# [What is required]
With all images left out, restate the records below exactly as written.

# [Given data]
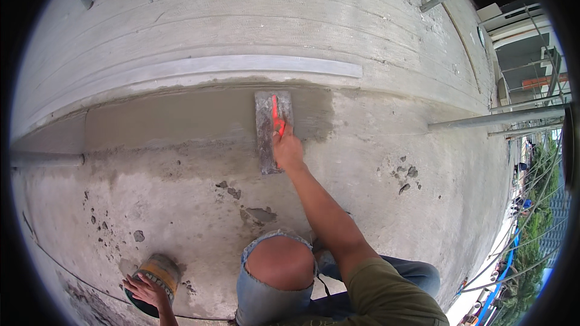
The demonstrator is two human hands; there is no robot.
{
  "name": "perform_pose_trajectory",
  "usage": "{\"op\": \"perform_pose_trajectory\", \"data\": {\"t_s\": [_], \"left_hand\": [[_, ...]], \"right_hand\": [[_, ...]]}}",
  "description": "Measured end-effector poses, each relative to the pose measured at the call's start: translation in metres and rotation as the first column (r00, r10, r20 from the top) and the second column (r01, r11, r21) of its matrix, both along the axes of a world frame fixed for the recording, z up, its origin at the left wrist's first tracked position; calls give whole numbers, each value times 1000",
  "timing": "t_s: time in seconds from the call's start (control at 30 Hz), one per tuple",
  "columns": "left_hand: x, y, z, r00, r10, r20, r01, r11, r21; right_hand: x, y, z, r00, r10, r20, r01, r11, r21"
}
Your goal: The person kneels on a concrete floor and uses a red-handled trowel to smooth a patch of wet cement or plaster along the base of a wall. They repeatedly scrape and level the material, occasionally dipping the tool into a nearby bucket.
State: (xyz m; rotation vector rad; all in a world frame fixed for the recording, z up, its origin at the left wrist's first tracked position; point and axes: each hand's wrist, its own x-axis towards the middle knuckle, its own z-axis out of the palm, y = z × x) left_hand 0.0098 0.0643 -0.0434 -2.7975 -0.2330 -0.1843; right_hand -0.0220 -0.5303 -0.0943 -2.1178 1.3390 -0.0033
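My right hand (289, 150) is wrapped round the orange-red handle of a plastering trowel (264, 130). The trowel's grey, mortar-smeared rectangular blade lies flat on a band of wet mortar (169, 116). This darker, smooth band runs along the concrete floor at the foot of the wall, and the blade reaches past its near edge onto drier concrete. At lower left, my left hand (148, 291) rests with fingers spread over the top of a stained bucket (164, 270) with a yellowish side. What the bucket holds cannot be made out.
A long pale straight strip (272, 64) lies along the wall (241, 24) behind the mortar. Metal poles (495, 118) reach in from the right, another pole (48, 160) from the left. Mortar crumbs (229, 191) dot the floor. Scaffolding and greenery show beyond the right edge.
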Motion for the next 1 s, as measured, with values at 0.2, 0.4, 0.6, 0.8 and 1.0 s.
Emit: {"op": "perform_pose_trajectory", "data": {"t_s": [0.2, 0.4, 0.6, 0.8, 1.0], "left_hand": [[-1, -2, 4, 1000, -24, 12, 24, 1000, -12], [-1, -6, 5, 1000, -16, -3, 16, 1000, -3], [-1, 0, 2, 1000, 4, -10, -4, 1000, -7], [-1, -2, 4, 1000, 11, -18, -12, 1000, -20], [0, -3, 3, 1000, 13, -24, -13, 999, -35]], "right_hand": [[11, -4, -6, 999, 16, 32, -14, 998, -57], [17, -8, -12, 999, 1, -33, -1, 1000, 0], [22, -10, -12, 999, 5, -32, -5, 1000, 12], [22, -13, -16, 999, 2, -40, -1, 1000, 24], [20, -12, -19, 999, 0, -40, 0, 1000, 12]]}}
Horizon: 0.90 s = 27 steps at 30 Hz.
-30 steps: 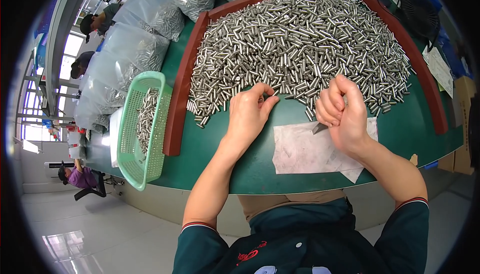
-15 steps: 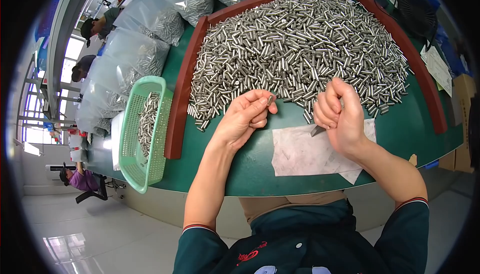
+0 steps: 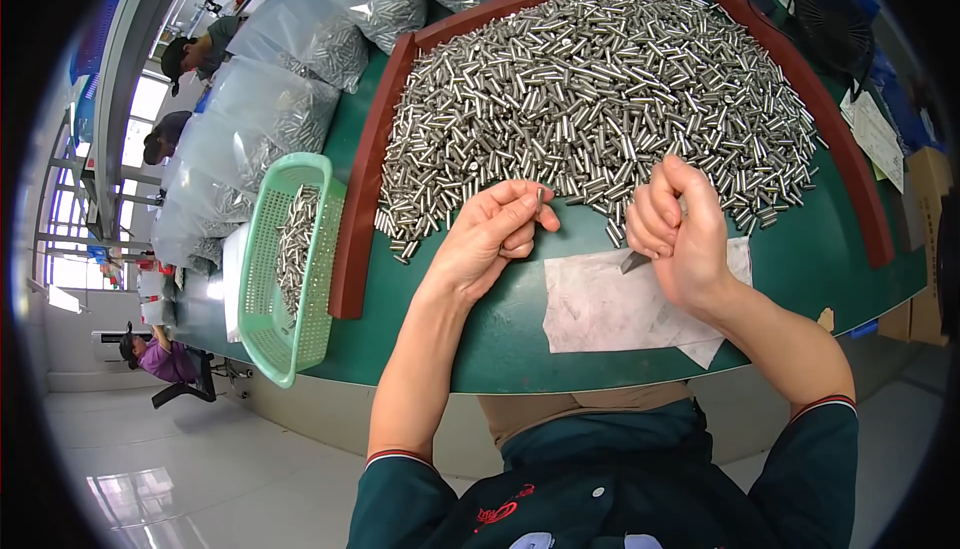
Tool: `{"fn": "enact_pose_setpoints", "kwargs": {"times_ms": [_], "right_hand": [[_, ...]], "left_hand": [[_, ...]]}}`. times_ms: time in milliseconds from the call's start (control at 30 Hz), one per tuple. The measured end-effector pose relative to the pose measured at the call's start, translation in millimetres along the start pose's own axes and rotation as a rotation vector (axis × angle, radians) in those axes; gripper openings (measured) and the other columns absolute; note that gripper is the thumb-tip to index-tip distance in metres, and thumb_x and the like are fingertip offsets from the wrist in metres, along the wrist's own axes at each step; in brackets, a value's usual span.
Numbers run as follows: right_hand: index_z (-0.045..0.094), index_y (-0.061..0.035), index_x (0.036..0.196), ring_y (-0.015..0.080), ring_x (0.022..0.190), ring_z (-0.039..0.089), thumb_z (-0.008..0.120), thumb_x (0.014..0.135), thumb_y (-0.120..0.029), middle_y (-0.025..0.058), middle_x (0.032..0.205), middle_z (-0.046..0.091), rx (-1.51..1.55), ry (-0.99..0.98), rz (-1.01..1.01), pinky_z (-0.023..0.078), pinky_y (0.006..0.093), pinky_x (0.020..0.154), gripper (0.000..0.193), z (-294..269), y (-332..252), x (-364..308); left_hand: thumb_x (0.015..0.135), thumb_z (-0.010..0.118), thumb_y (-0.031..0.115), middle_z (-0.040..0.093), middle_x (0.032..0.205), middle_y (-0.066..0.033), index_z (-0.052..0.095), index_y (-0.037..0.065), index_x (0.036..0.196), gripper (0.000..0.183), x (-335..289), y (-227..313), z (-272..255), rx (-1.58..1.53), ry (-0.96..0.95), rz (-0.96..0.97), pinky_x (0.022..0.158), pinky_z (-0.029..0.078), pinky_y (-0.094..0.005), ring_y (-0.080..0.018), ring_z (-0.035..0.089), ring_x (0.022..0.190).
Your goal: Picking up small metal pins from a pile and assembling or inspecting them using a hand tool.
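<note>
Between the thumb and fingertips of my left hand (image 3: 487, 236) is one small metal pin (image 3: 541, 196), held roughly upright. My right hand (image 3: 683, 234) is closed in a loose fist above a stained white cloth (image 3: 600, 311). A flat grey tip (image 3: 633, 263) juts out below its fingers; the rest of that tool is hidden in the fist, so its kind does not show. Just beyond both hands spreads a large heap of shiny metal pins (image 3: 610, 89) on the green tabletop (image 3: 490, 349).
Dark red rails (image 3: 372, 189) border the heap. A green plastic basket (image 3: 262, 334) with pins inside stands to the left. Clear bags of metal parts (image 3: 265, 114) line the far left. At the right are a black fan (image 3: 833, 27), papers (image 3: 873, 139) and cardboard (image 3: 930, 209). Other people sit farther left.
The pin in my left fingertips has turned a little and now stands straighter. Both hands have stayed almost in place.
</note>
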State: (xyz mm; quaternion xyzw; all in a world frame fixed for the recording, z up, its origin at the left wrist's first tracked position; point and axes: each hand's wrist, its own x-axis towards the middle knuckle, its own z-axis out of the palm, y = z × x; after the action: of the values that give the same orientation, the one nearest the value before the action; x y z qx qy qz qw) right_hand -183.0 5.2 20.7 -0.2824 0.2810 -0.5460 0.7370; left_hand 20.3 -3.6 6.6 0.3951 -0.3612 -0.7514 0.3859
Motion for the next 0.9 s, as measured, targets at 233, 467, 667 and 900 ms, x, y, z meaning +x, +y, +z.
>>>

# [Response to this exercise]
The demonstrator is two human hands; there is no robot.
{
  "name": "perform_pose_trajectory",
  "usage": "{\"op\": \"perform_pose_trajectory\", \"data\": {\"t_s\": [_], \"left_hand\": [[_, ...]], \"right_hand\": [[_, ...]]}}",
  "description": "Measured end-effector poses, each relative to the pose measured at the call's start: translation in metres and rotation as the first column (r00, r10, r20 from the top) and the second column (r01, r11, r21) of its matrix, both along the axes of a world frame fixed for the recording, z up, its origin at the left wrist's first tracked position; calls give whole numbers, each value times 1000",
  "timing": "t_s: time in seconds from the call's start (control at 30 Hz), one per tuple",
  "columns": "left_hand: x, y, z, r00, r10, r20, r01, r11, r21; right_hand: x, y, z, r00, r10, r20, r01, r11, r21"
}
Your goal: The person kneels on a concrete floor and uses a red-handled trowel to smooth a patch of wet cement or plaster along the base of a wall. They repeatedly scrape and level the material, occasionally dipping the tool into a nearby bucket.
State: (xyz m; rotation vector rad; all in a world frame fixed for the recording, z up, its origin at the left wrist's first tracked position; point and axes: each hand's wrist, its own x-axis towards the middle knuckle, its own z-axis out of the palm, y = z × x) left_hand 0.0098 0.0643 -0.0434 -2.7975 -0.2330 -0.1843; right_hand -0.0220 -0.5303 -0.0943 -2.1178 1.3390 -0.0033
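My right hand (289, 150) is wrapped round the orange-red handle of a plastering trowel (264, 130). The trowel's grey, mortar-smeared rectangular blade lies flat on a band of wet mortar (169, 116). This darker, smooth band runs along the concrete floor at the foot of the wall, and the blade reaches past its near edge onto drier concrete. At lower left, my left hand (148, 291) rests with fingers spread over the top of a stained bucket (164, 270) with a yellowish side. What the bucket holds cannot be made out.
A long pale straight strip (272, 64) lies along the wall (241, 24) behind the mortar. Metal poles (495, 118) reach in from the right, another pole (48, 160) from the left. Mortar crumbs (229, 191) dot the floor. Scaffolding and greenery show beyond the right edge.
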Motion for the next 1 s, as measured, with values at 0.2, 0.4, 0.6, 0.8 and 1.0 s.
Emit: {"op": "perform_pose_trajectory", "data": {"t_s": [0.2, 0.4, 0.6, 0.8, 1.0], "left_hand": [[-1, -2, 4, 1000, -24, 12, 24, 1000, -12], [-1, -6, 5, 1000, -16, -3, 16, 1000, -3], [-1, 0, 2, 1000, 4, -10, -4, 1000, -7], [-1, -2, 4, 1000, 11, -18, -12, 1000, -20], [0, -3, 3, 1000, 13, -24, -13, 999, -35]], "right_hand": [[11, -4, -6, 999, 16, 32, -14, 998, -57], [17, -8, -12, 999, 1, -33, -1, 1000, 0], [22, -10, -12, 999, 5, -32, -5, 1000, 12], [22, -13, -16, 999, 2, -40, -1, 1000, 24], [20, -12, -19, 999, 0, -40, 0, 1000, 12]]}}
Horizon: 0.90 s = 27 steps at 30 Hz.
-30 steps: 
-15 steps: 
+0 steps: 
Tool: `{"fn": "enact_pose_setpoints", "kwargs": {"times_ms": [_], "right_hand": [[_, ...]], "left_hand": [[_, ...]]}}`. times_ms: time in milliseconds from the call's start (control at 30 Hz), one per tuple. The measured end-effector pose relative to the pose measured at the call's start, translation in millimetres along the start pose's own axes and rotation as a rotation vector (axis × angle, radians) in those axes; gripper openings (measured) and the other columns absolute; note that gripper is the thumb-tip to index-tip distance in metres, and thumb_x and the like are fingertip offsets from the wrist in metres, along the wrist's own axes at each step; in brackets, a value's usual span.
Numbers run as follows: right_hand: index_z (-0.045..0.094), index_y (-0.061..0.035), index_x (0.036..0.196), ring_y (-0.015..0.080), ring_x (0.022..0.190), ring_z (-0.039..0.089), thumb_z (-0.008..0.120), thumb_x (0.014..0.135), thumb_y (-0.120..0.029), middle_y (-0.025..0.058), middle_x (0.032..0.205), middle_z (-0.046..0.091), rx (-1.51..1.55), ry (-0.99..0.98), rz (-1.01..1.01), pinky_z (-0.023..0.078), pinky_y (0.006..0.093), pinky_x (0.020..0.154), gripper (0.000..0.193), z (-294..269), y (-332..252), x (-364..308); left_hand: thumb_x (0.015..0.135), thumb_z (-0.010..0.118), thumb_y (-0.031..0.115), middle_z (-0.040..0.093), middle_x (0.032..0.205), middle_y (-0.066..0.033), index_z (-0.052..0.095), index_y (-0.037..0.065), index_x (0.036..0.196), gripper (0.000..0.183), x (-335..289), y (-227..313), z (-272..255), rx (-1.58..1.53), ry (-0.96..0.95), rz (-0.96..0.97), pinky_x (0.022..0.158), pinky_z (-0.029..0.078), pinky_y (-0.094..0.005), ring_y (-0.080..0.018), ring_z (-0.035..0.089), ring_x (0.022..0.190).
Your goal: Picking up small metal pins from a pile and assembling or inspecting them using a hand tool.
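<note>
Between the thumb and fingertips of my left hand (image 3: 487, 236) is one small metal pin (image 3: 541, 196), held roughly upright. My right hand (image 3: 683, 234) is closed in a loose fist above a stained white cloth (image 3: 600, 311). A flat grey tip (image 3: 633, 263) juts out below its fingers; the rest of that tool is hidden in the fist, so its kind does not show. Just beyond both hands spreads a large heap of shiny metal pins (image 3: 610, 89) on the green tabletop (image 3: 490, 349).
Dark red rails (image 3: 372, 189) border the heap. A green plastic basket (image 3: 262, 334) with pins inside stands to the left. Clear bags of metal parts (image 3: 265, 114) line the far left. At the right are a black fan (image 3: 833, 27), papers (image 3: 873, 139) and cardboard (image 3: 930, 209). Other people sit farther left.
The pin in my left fingertips has turned a little and now stands straighter. Both hands have stayed almost in place.
</note>
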State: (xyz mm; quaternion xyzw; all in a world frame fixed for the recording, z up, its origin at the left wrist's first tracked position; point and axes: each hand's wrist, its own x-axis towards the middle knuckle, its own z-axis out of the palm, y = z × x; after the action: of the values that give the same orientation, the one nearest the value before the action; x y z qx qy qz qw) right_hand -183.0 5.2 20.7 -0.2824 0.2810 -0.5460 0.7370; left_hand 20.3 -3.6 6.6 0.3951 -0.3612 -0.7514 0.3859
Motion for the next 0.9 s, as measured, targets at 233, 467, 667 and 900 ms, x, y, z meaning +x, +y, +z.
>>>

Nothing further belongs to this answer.